### Problem:
Only an exact repeat of the listing, without its images, counts as the answer.

### Given data:
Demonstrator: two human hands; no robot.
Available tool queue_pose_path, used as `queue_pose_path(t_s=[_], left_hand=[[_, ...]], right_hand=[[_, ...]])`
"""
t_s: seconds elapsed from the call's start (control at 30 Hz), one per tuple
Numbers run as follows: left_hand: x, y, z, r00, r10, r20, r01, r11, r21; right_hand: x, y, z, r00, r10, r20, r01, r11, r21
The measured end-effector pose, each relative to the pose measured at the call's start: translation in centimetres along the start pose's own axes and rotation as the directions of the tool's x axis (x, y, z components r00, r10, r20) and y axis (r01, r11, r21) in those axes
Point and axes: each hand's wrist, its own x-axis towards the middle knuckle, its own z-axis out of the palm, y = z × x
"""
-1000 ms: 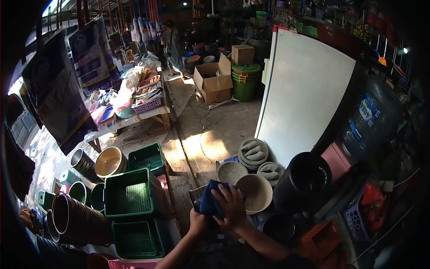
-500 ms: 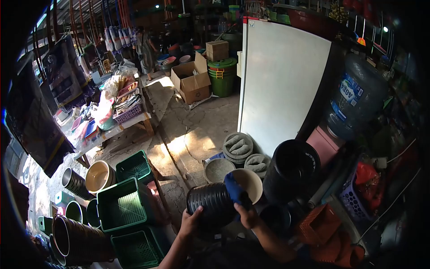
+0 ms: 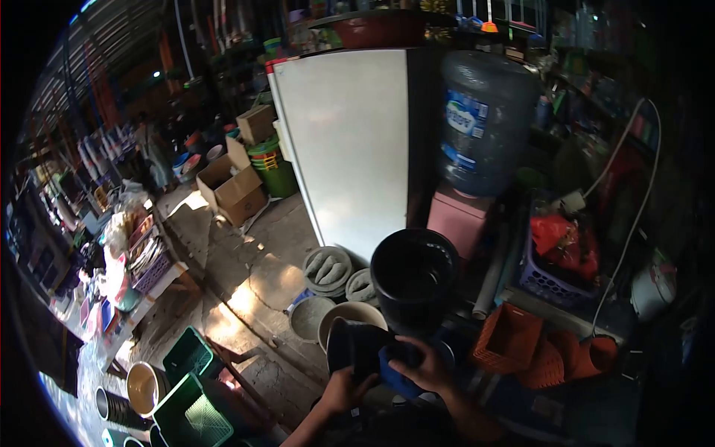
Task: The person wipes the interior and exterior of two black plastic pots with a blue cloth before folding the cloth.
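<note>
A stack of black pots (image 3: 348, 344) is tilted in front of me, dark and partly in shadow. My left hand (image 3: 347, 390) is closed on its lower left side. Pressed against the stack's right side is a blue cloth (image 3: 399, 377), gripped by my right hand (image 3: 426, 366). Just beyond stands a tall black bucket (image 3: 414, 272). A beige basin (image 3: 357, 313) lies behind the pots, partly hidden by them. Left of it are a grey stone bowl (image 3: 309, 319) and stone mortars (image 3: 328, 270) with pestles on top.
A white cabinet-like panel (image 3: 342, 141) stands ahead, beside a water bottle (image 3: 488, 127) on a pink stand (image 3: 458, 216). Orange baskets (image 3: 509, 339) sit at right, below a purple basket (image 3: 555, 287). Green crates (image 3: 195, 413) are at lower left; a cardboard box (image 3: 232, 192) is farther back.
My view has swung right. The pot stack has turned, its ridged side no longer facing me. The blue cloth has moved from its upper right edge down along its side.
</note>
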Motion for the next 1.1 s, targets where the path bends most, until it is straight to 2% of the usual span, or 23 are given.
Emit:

### Response box:
Demonstrator: two human hands; no robot.
Available tool queue_pose_path, used as `queue_pose_path(t_s=[_], left_hand=[[_, ...]], right_hand=[[_, ...]])`
"""
t_s: seconds elapsed from the call's start (control at 30 Hz), one per tuple
Numbers run as follows: left_hand: x, y, z, r00, r10, r20, r01, r11, r21; right_hand: x, y, z, r00, r10, r20, r01, r11, r21
The measured end-effector pose, each relative to the pose measured at the call's start: translation in centimetres along the start pose's own axes and rotation as the directions of the tool's x axis (x, y, z components r00, r10, r20) and y axis (r01, r11, r21) in those axes
Point and axes: each hand's wrist, its own x-axis towards the middle knuckle, its own z-axis out of the palm, y = z × x
"""
-1000 ms: 
-500 ms: 
+0 ms: 
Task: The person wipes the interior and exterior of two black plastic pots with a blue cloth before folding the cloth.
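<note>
A stack of black pots (image 3: 348, 344) is tilted in front of me, dark and partly in shadow. My left hand (image 3: 347, 390) is closed on its lower left side. Pressed against the stack's right side is a blue cloth (image 3: 399, 377), gripped by my right hand (image 3: 426, 366). Just beyond stands a tall black bucket (image 3: 414, 272). A beige basin (image 3: 357, 313) lies behind the pots, partly hidden by them. Left of it are a grey stone bowl (image 3: 309, 319) and stone mortars (image 3: 328, 270) with pestles on top.
A white cabinet-like panel (image 3: 342, 141) stands ahead, beside a water bottle (image 3: 488, 127) on a pink stand (image 3: 458, 216). Orange baskets (image 3: 509, 339) sit at right, below a purple basket (image 3: 555, 287). Green crates (image 3: 195, 413) are at lower left; a cardboard box (image 3: 232, 192) is farther back.
My view has swung right. The pot stack has turned, its ridged side no longer facing me. The blue cloth has moved from its upper right edge down along its side.
</note>
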Motion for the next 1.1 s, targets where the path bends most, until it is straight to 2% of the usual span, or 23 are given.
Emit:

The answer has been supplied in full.